April 19, 2015
Dear everybody that sent me e-mail from 4/11 to 4/19. I was “Out of Office”.
If you e-mailed me between 4/11 and 4/19, however, you would not have known I was “Out of Office." Why? For some reason my Office 365 settings refused to stick. My bet is user error. As they say in the trade, PICNIC: Problem in Chair, Not in Computer.
The Out of Office message you should have received was:
"Hello. I will be off campus with limited e-mail access until 4/19.
This is of course very embarrassing. I’m a technology professional, right?
Why didn’t my Office 365 “Automatic Replies” stick? I double checked before leaving that an e-mail from my gmail account received the out of office message. Maybe checking my Outlook e-mail from my iPhone turns off the Automatic Reply? Maybe I logged on to Outlook before leaving, and that accidentally shut off my out of office message? Or perhaps I just did it wrong. Any ideas?
What happens when colleagues think that you have been ignoring them for a week? We have grown accustomed to almost instantaneous e-mail response. What is the longest that you go before returning an e-mail from a colleague? From your boss? How many of you try to return all e-mails that day that they are sent, answering e-mail late into the night?
What is the proper etiquette when you mess up an “out of office” message? When I do return the e-mails should I apologize for my communications snafu?
If I’ve learned anything in two decades of academia it is that nobody is all that important. We can all be replaced.
We tend to think that our work is critical, but really the world goes on without us.
I think that one of the reasons that we all spend so much time on e-mail, so many nights and weekends, is that we are scared. Scared that if we don’t answer right away that we will be seen as less than responsible, less than responsive. At least I am.
Anyone who has lived through layoffs and downsizing knows just how insecure modern employment has become. We all compensate for our underlying (and unspoken) existential fears by being always available, always on, always online. At least I do.

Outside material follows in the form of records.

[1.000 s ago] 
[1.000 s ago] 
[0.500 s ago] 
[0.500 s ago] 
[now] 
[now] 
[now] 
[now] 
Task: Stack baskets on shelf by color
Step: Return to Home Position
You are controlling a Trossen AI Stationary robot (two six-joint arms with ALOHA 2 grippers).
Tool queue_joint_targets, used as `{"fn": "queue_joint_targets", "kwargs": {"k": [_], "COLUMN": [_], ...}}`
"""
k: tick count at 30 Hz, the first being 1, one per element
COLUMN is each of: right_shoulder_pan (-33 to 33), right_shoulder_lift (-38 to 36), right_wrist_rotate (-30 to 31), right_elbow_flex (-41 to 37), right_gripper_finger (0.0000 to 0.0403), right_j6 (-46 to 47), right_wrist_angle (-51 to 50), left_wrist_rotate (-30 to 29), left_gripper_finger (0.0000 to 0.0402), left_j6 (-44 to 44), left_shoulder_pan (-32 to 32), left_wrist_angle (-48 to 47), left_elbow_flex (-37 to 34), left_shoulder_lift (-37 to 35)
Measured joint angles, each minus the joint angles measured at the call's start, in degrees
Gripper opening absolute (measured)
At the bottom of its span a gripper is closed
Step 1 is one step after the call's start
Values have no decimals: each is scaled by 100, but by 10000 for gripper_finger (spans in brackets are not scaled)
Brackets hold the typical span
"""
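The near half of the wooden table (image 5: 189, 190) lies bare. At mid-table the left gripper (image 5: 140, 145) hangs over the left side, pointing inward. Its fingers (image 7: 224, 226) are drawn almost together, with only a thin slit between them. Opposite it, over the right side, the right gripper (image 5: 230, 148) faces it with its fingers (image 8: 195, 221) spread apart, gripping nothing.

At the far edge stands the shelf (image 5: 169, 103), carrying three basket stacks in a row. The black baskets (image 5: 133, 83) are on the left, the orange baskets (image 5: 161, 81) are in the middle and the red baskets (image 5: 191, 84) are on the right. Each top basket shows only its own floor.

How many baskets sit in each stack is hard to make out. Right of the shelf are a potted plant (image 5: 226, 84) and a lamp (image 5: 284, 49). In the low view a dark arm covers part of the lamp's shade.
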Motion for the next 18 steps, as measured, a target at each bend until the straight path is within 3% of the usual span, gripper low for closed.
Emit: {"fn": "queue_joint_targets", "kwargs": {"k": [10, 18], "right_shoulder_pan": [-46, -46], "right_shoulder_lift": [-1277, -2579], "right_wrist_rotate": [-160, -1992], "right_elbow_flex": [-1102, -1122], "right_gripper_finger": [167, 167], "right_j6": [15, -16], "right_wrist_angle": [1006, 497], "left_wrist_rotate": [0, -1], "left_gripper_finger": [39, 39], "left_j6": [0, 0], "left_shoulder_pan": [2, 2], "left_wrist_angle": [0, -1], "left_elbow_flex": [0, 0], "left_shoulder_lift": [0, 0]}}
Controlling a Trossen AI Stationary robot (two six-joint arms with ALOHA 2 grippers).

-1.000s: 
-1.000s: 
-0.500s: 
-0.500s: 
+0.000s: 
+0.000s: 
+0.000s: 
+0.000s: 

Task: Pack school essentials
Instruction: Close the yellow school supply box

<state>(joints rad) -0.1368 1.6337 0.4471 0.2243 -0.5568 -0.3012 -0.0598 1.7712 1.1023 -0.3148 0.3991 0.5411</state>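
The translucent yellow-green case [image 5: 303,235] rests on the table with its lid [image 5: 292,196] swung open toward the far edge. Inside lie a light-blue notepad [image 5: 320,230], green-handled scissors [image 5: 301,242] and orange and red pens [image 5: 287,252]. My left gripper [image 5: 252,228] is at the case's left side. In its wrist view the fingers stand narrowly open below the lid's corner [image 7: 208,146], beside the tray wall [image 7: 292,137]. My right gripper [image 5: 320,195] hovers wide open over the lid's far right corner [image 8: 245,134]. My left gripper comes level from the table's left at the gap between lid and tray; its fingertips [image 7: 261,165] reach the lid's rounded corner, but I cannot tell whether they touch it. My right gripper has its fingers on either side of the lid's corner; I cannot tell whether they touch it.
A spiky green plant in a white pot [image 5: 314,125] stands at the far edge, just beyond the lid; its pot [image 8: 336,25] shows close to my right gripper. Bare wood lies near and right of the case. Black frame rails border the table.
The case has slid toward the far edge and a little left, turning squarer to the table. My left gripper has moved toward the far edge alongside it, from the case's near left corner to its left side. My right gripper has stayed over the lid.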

How many of you stay on e-mail during vacation? (I’ll admit that this past week I scanned every other day by iPhone to check for any crisis - although what value I could have added from 3,000 miles away is questionable at best).
What do folks do with their social media presences when on vacation? Do big tweeters stop tweeting? Does a week away from micro or macro blogging kill one’s Klout score? (Does anyone really care about Klout anyway?). Has social media bound us even more tightly than e-mail to screens, making escape (and silence) all the more costly.
This past week was a natural experiment of sorts. No “Out of Office” message was sent out. We will see what the repercussions are on Monday. My guess - not much. E-mails will be returned. Meetings will be scheduled. Nobody will ever remember the e-mails that took a week to return.
What are your “Out of Office” stories?